--- Data under study Enclosed Below ---

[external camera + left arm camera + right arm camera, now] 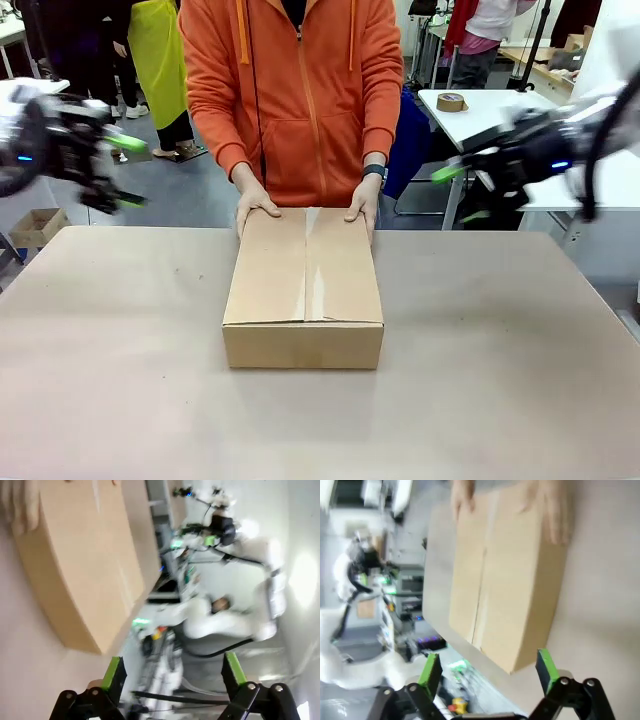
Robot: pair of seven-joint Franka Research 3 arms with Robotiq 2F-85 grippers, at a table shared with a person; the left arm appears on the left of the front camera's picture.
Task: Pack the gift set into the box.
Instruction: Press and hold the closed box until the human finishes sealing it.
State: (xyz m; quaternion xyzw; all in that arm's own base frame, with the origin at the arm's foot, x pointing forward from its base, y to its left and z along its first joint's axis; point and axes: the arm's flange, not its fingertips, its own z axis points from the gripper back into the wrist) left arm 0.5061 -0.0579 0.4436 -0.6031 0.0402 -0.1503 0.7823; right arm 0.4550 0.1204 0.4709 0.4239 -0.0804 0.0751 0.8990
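Note:
The box point(303, 290) lies in the middle of the table with its top flaps folded shut. A person in an orange hoodie rests both hands point(256, 206) on its far edge. The gift set is hidden. My left gripper point(128, 172) hovers open above the table's far left corner, well away from the box. At the far right my right gripper point(458, 193) hangs open in the air, also apart from it. The left wrist view has the box point(85, 565) beyond the open left gripper point(172, 667). The right wrist view looks past the open right gripper point(487, 666) at the box point(505, 575).
The brown table point(500, 350) has bare room on all sides of the box. A small carton point(38, 225) sits on the floor at the far left. A roll of tape point(451, 101) lies on a white table behind at the right.

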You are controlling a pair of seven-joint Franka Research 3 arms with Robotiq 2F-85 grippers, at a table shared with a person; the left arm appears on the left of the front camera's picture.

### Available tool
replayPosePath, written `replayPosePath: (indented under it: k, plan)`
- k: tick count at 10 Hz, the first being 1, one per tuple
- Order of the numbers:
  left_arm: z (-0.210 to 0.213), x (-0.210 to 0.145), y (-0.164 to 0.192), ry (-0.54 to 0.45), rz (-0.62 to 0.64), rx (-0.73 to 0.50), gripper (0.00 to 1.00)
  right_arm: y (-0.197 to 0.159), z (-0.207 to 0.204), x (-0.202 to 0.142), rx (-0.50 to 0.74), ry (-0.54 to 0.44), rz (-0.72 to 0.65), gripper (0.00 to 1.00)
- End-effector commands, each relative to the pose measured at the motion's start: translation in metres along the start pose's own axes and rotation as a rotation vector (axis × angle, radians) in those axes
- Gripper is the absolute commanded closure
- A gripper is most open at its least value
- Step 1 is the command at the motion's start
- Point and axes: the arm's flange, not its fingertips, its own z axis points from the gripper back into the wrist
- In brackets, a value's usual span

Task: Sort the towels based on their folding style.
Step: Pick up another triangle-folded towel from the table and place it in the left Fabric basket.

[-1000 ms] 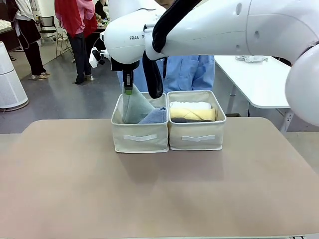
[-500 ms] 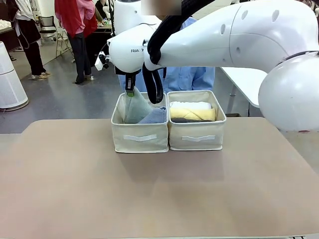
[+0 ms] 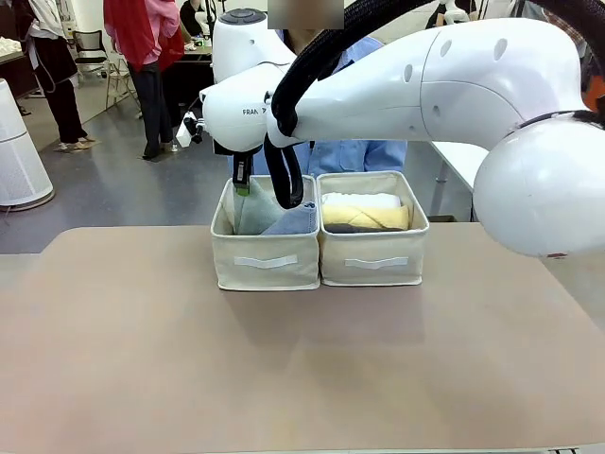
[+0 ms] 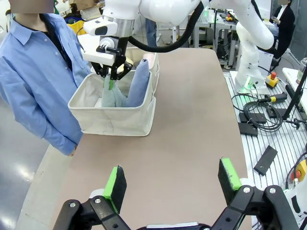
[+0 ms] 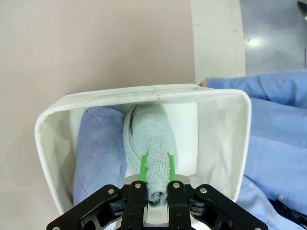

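Note:
My right gripper [image 3: 242, 182] reaches across to the left beige bin [image 3: 266, 261] and is shut on the tip of the grey-green cone towel [image 3: 250, 212], which stands inside that bin. The right wrist view looks down on it: green pads [image 5: 143, 166] pinch the towel [image 5: 151, 136]. A lavender-blue cone towel [image 3: 295, 222] [image 5: 96, 148] leans beside it in the same bin. The right bin [image 3: 371, 262] holds white [image 3: 361, 200], yellow [image 3: 369, 217] and dark grey [image 3: 348, 228] rolls. My left gripper [image 4: 172, 178] hangs open over the bare table, far from the bins.
A person in a blue shirt [image 4: 38, 72] stands right behind the bins, a sleeve [image 5: 268, 110] close to the left bin's far wall. The tabletop [image 3: 302, 359] in front of the bins is bare. Other people stand far off at the back left.
My right gripper has sunk a little lower with the grey-green towel, which now sits deeper in the left bin. The arm's wrist has shifted slightly left.

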Motion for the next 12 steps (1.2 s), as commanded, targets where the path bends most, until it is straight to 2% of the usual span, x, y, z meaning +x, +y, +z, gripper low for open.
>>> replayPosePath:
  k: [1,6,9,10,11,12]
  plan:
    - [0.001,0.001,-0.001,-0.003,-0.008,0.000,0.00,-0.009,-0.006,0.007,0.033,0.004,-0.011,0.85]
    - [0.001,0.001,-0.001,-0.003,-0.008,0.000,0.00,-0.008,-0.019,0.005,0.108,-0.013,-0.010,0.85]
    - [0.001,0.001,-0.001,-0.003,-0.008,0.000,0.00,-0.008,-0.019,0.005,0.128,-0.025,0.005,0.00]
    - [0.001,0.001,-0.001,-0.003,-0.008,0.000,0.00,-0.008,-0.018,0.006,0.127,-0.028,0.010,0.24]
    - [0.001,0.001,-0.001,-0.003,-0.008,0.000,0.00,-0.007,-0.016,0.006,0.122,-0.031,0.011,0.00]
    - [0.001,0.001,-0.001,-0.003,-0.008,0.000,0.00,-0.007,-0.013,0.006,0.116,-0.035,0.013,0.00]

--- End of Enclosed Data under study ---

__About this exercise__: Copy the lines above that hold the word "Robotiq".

__Solution__:
Robot: pair of seven-joint Franka Research 3 arms with Robotiq 2F-85 grippers, at a table shared with a person; the left arm appears on the left of the front camera's picture.
You are controlling a pair of seven-joint Franka Research 3 arms with Robotiq 2F-85 grippers, at a table shared with a person; the left arm appears on the left of the front camera's picture.

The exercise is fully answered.